**DIRECTIONS FOR THIS TASK**
Return only that part of the material below which starts with the line containing "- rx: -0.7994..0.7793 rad" and goes on through the line containing "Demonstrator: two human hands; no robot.", restated exactly.

**STORED DATA**
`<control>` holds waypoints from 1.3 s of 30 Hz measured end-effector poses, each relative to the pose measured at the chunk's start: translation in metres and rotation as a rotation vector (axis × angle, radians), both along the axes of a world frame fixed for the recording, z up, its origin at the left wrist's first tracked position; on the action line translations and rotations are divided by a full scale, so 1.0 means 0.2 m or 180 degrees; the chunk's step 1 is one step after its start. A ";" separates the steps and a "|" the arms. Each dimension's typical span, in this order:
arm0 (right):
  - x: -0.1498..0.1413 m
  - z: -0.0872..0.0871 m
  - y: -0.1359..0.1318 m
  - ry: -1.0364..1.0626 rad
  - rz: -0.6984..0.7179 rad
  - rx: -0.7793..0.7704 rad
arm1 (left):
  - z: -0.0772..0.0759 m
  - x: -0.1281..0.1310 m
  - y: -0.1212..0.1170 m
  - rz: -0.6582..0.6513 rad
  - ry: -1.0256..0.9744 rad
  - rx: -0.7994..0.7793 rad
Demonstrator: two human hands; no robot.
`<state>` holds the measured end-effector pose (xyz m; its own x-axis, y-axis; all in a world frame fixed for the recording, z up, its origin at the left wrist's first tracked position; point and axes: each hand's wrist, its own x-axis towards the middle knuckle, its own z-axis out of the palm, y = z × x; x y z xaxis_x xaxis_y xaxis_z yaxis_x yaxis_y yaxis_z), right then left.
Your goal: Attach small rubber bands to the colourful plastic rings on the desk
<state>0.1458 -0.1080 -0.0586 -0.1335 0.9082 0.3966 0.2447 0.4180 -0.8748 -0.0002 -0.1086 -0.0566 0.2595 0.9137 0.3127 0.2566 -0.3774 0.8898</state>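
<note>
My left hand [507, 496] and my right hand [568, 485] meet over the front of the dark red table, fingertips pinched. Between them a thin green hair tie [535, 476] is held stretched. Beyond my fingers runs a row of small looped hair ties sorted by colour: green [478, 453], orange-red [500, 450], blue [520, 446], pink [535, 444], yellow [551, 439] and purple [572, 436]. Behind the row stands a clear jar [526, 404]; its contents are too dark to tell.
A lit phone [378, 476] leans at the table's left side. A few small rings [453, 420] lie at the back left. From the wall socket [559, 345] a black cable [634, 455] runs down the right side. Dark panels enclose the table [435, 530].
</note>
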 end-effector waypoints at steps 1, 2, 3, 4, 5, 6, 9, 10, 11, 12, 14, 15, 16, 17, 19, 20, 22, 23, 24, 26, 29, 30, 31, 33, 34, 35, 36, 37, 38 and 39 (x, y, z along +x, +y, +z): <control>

**REPLY TO THE EXERCISE**
  - rx: -0.7994..0.7793 rad
Demonstrator: two human hands; no robot.

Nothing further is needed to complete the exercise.